[Opening Collected data section]

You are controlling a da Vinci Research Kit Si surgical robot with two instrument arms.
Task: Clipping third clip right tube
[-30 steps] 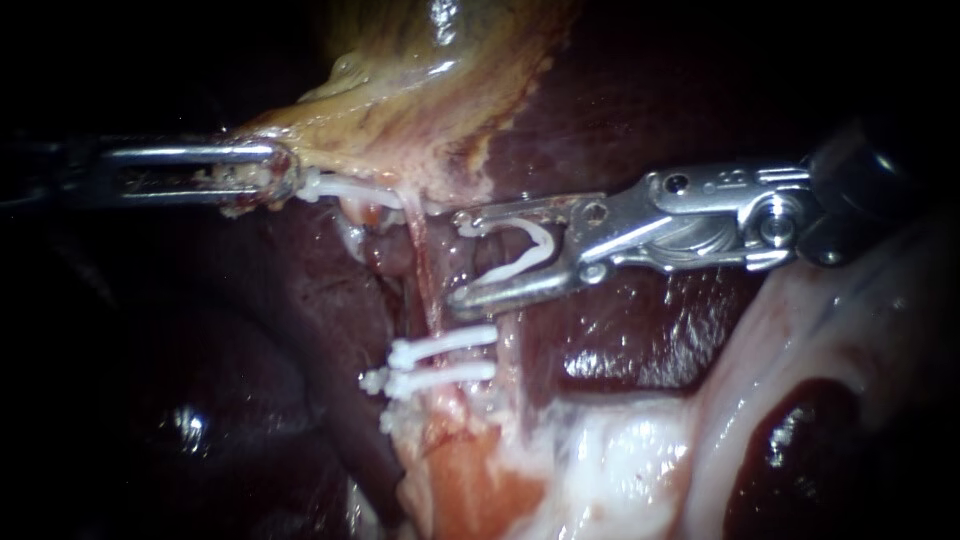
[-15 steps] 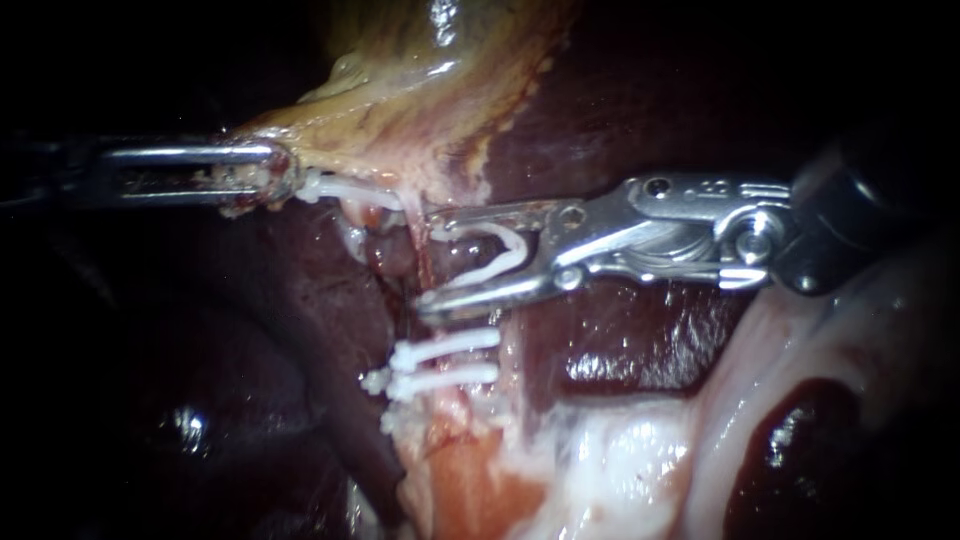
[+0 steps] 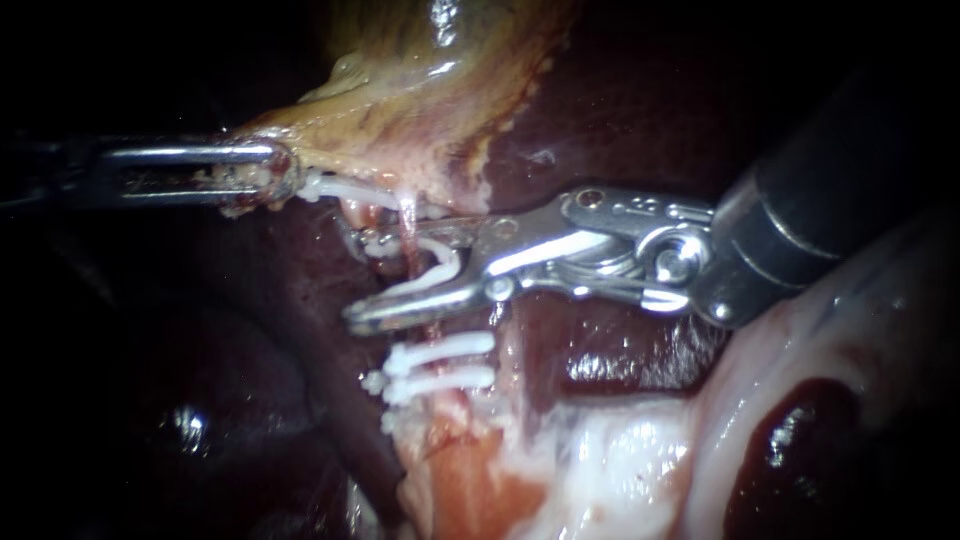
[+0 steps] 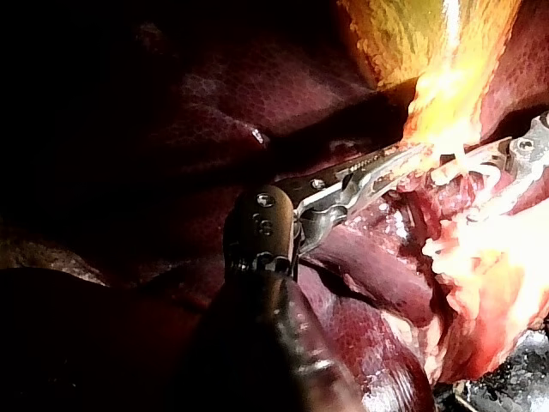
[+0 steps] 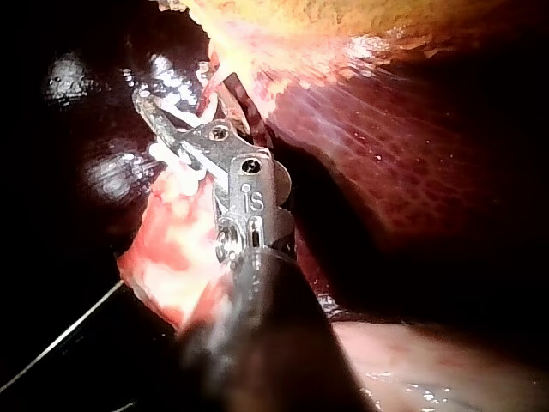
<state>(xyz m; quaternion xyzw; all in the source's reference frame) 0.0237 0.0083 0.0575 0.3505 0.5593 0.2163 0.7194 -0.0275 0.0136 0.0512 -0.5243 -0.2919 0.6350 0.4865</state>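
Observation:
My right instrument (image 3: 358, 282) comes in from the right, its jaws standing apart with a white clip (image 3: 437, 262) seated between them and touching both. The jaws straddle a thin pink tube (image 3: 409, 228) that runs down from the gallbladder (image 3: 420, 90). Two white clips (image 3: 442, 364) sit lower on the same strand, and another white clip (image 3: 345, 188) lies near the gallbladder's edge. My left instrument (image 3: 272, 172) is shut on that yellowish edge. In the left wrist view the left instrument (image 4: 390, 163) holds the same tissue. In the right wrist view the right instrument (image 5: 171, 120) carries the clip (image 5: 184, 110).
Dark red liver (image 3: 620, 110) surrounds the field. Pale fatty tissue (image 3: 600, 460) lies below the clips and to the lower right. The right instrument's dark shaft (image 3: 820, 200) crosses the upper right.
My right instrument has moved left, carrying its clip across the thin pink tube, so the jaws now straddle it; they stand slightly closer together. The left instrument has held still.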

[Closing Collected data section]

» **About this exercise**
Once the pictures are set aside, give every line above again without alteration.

» **Solved exercise**
You are controlling a da Vinci Research Kit Si surgical robot with two instrument arms.
Task: Clipping third clip right tube
[-30 steps] 
[-15 steps] 
[+0 steps] 
[+0 steps] 
[+0 steps] 
<state>(xyz m; quaternion xyzw; all in the source's reference frame) 0.0237 0.0083 0.0575 0.3505 0.5593 0.2163 0.7194 -0.0275 0.0136 0.0512 -0.5243 -0.2919 0.6350 0.4865</state>
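Observation:
My right instrument (image 3: 358, 282) comes in from the right, its jaws standing apart with a white clip (image 3: 437, 262) seated between them and touching both. The jaws straddle a thin pink tube (image 3: 409, 228) that runs down from the gallbladder (image 3: 420, 90). Two white clips (image 3: 442, 364) sit lower on the same strand, and another white clip (image 3: 345, 188) lies near the gallbladder's edge. My left instrument (image 3: 272, 172) is shut on that yellowish edge. In the left wrist view the left instrument (image 4: 390, 163) holds the same tissue. In the right wrist view the right instrument (image 5: 171, 120) carries the clip (image 5: 184, 110).
Dark red liver (image 3: 620, 110) surrounds the field. Pale fatty tissue (image 3: 600, 460) lies below the clips and to the lower right. The right instrument's dark shaft (image 3: 820, 200) crosses the upper right.
My right instrument has moved left, carrying its clip across the thin pink tube, so the jaws now straddle it; they stand slightly closer together. The left instrument has held still.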

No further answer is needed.